Kurangnya materi abu-abu dapat menyebabkan masalah serupa, karena materi abu-abu mengandung sebagian besar neuron otak dan memainkan peran penting dalam memori, emosi, pengambilan keputusan, dan pengendalian diri.
“Perubahan struktural otak mungkin menjadi salah satu faktor yang berkontribusi terhadap masalah sosial dan mental di antara individu yang menggunakan narkoba,” kata Heikkinen kepada Reuters Health melalui email.
Lebih lanjut tentang ini…
Untuk menguji pengaruh penggunaan alkohol terhadap perkembangan otak remaja, para peneliti mempelajari 62 orang dewasa muda yang berpartisipasi dalam Studi Kesejahteraan Remaja Finlandia.
Antara tahun 2013 dan 2015, para peserta mengisi kuesioner dan menjawab pertanyaan tentang seberapa sering mereka minum dan berapa banyak minuman yang mereka konsumsi.
Semua peserta telah menyelesaikan kuesioner serupa lima dan 10 tahun sebelumnya, sejak usia 13 tahun.
Saat remaja, 35 peserta masuk dalam kategori peminum berat. Misalnya, mereka minum empat kali atau lebih dalam seminggu, atau mereka minum lebih jarang, namun ketika mereka minum, mereka minum banyak. Sebanyak 27 orang dewasa muda lainnya dalam penelitian ini dianggap sebagai peminum ringan.

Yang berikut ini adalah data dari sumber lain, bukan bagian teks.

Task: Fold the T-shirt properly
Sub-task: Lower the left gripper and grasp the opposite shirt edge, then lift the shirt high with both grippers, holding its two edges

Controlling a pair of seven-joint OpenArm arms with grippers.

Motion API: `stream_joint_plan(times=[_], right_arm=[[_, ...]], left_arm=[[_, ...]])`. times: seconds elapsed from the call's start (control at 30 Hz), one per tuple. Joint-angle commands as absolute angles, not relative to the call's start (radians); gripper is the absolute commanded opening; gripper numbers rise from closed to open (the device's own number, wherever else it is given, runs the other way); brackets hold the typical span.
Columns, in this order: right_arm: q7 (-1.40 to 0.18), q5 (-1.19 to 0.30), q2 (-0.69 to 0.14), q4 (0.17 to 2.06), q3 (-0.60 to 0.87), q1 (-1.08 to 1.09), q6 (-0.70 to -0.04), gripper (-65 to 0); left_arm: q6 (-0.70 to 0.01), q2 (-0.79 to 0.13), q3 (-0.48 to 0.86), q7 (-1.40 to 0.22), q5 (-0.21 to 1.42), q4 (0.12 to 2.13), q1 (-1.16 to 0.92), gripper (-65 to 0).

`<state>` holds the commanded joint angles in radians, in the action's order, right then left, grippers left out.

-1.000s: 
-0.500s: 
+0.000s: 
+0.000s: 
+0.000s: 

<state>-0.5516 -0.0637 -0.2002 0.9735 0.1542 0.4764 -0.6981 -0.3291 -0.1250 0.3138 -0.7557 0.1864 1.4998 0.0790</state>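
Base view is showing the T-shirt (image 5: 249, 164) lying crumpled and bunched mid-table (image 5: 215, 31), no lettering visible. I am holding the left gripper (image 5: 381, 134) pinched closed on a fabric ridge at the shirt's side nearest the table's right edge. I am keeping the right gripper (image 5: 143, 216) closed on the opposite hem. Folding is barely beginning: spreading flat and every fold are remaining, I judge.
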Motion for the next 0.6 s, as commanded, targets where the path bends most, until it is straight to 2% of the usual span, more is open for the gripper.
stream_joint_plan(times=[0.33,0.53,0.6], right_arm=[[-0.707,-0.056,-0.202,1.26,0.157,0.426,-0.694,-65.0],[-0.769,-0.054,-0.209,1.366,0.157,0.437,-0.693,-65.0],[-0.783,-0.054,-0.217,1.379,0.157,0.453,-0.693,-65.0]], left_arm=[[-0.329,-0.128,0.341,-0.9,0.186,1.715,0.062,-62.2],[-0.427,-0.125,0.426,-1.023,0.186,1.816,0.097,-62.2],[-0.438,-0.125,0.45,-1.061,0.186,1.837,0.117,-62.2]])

Tidak ada seorang pun di kelompok mana pun yang menunjukkan gejala depresi atau penyakit mental serius lainnya. Peminum berat dan ringan memiliki tingkat kecemasan, gangguan kepribadian, dan penggunaan narkoba yang serupa. Namun, peminum berat secara signifikan lebih mungkin untuk merokok dibandingkan peminum ringan.
Namun ketika peserta menjalani pemindaian otak untuk melihat materi abu-abu dan struktur otak lain yang dapat dipengaruhi oleh penggunaan alkohol, para peminum berat memiliki volume materi abu-abu yang lebih kecil di berbagai area otak dibandingkan dengan kelompok peminum ringan.

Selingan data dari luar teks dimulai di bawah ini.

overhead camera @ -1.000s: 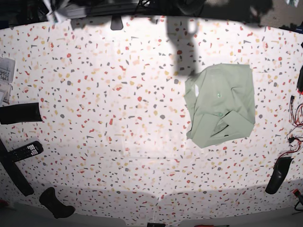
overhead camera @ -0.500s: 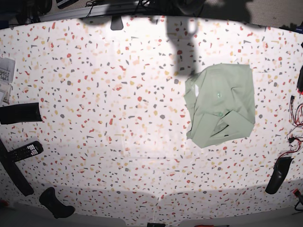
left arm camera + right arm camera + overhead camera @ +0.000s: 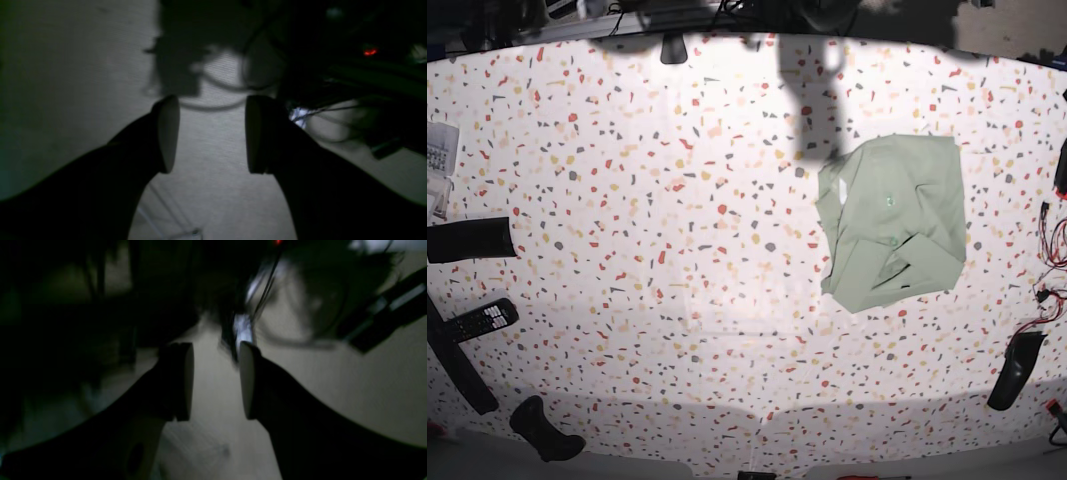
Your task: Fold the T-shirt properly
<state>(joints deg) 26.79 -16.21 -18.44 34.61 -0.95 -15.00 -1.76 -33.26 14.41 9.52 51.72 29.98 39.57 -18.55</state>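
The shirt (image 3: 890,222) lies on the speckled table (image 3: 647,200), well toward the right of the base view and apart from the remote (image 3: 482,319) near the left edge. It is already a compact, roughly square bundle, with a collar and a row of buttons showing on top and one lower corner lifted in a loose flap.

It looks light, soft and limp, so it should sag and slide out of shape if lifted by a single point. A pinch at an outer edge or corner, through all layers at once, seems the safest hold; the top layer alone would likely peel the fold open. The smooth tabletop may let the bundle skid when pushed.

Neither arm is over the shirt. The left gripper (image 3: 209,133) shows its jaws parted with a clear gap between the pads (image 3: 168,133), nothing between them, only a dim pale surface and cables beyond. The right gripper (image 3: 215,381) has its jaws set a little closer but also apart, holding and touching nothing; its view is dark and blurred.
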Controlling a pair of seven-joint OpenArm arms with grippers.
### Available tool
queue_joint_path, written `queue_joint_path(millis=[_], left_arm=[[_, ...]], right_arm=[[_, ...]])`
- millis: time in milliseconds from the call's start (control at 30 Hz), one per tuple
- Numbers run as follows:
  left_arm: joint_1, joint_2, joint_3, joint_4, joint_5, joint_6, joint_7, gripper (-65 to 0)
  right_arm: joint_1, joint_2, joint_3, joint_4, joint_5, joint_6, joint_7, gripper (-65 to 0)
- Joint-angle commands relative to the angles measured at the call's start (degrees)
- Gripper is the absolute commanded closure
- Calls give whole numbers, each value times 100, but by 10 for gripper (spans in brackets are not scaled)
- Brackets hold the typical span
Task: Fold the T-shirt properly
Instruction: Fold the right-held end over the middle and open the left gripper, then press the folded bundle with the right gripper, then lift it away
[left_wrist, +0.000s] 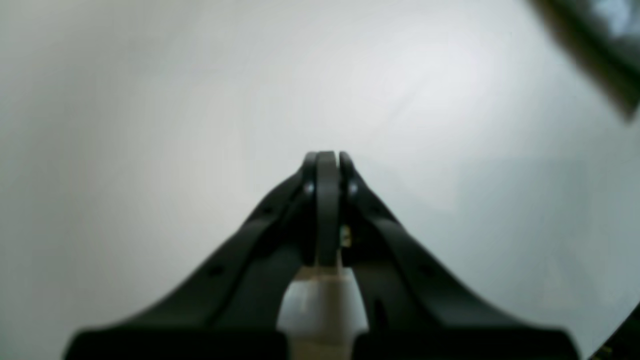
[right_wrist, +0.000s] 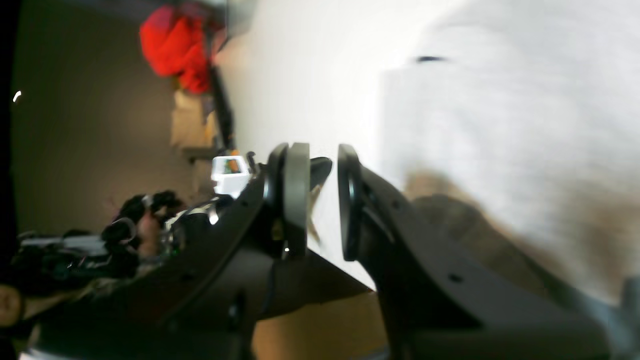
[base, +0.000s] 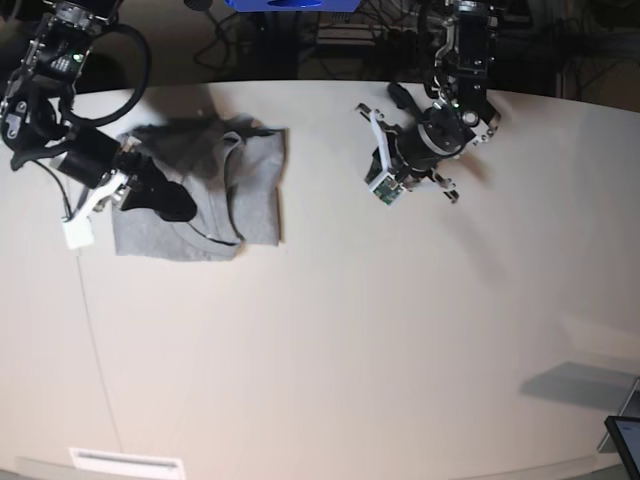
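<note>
In the left wrist view, the left claw (left_wrist: 327, 160) is closed on nothing, its tips pressed together above the bare white table (left_wrist: 150, 125). In the right wrist view, the right claw (right_wrist: 320, 200) stands slightly open with nothing between its tips, the T-shirt (right_wrist: 500, 125) blurred beside it. In the base view, the grey T-shirt (base: 240, 190) lies folded near the table's far left, the right claw (base: 175, 205) over it and the left claw (base: 395, 100) well apart.

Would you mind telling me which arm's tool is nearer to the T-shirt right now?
Right. The right tool is over the T-shirt, at its near-left part. The left tool hangs over bare table, well off the shirt's side.
</note>
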Motion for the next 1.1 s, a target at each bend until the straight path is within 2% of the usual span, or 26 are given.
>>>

Secara khusus, area tersebut dikenal sebagai korteks cingulate anterior bilateral, korteks orbitofrontal dan frontopolar kanan, girus temporal superior kanan, dan korteks insular kanan.
Bagian depan otak, yang membantu manusia merencanakan dan mengambil keputusan, terus berkembang hingga manusia mencapai usia awal 20-an, kata Samantha Brooks, dosen di Universitas Cape Town di Afrika Selatan yang mempelajari dampak alkohol pada remaja.
Selama periode perkembangan otak ini, remaja berada dalam “jendela kerentanan” di mana mereka lebih mungkin mengembangkan masalah penggunaan narkoba, kata Brooks, yang tidak terlibat dalam penelitian ini.
Selain itu, jika remaja banyak minum alkohol pada masa sensitif ini, mereka dapat menyebabkan kerusakan pada otak yang memperburuk kebiasaan minum mereka dan menyebabkan perilaku bermasalah lainnya, seperti bolos sekolah atau melakukan hubungan seks yang tidak aman, kata Brooks.
“Orang tua dan guru harus mewaspadai jendela kerentanan selama masa remaja, dan mencari bantuan sedini mungkin, untuk mencegah kerusakan yang lebih serius pada otak,” kata Brooks melalui email.
Menghentikan penggunaan alkohol dapat meningkatkan volume materi abu-abu jika dilakukan sejak dini, kata Heikkinen. “Namun, ketika penggunaan alkohol berlanjut dalam jangka waktu lama, beberapa perubahan struktural menjadi tidak dapat diubah,” Heikkinen memperingatkan.
“Masa remaja sangat penting untuk perkembangan otak, dan alkohol dapat mengacaukan proses ini,” kata Heikkinen.